• Activity: Scan the listing below. Copy each line that contains "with".

|---|

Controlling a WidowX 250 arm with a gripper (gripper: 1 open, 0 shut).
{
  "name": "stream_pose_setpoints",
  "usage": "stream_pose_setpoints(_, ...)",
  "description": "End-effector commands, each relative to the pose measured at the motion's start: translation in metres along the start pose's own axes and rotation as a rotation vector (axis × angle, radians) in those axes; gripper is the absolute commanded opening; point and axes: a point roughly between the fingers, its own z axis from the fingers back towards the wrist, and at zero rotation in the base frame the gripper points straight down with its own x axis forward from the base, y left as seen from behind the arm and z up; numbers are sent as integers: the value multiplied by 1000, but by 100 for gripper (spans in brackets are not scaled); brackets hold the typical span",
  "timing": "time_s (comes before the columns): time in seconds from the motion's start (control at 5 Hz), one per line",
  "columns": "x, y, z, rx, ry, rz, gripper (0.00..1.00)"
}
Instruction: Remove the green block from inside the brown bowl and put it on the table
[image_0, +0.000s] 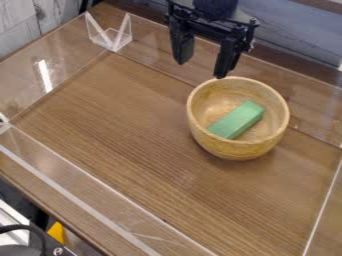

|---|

• Answer to the exercise:
Controlling a WidowX 250 arm with a gripper (gripper: 1 open, 0 shut).
  "description": "End-effector commands, each relative to the pose measured at the motion's start: translation in metres along the start pose's own axes and rotation as a rotation vector (axis × angle, radians) in those axes; gripper is the absolute commanded opening; point and axes: a point roughly between the fingers, its own z axis from the fingers back towards the wrist, and at zero rotation in the base frame the gripper points straight down with its own x axis forward from the base, y left as seen from behind the arm and z up; numbers are sent as integers: the value multiplied by 1000, but by 100 for gripper (spans in brackets are not scaled); brackets hold the typical span",

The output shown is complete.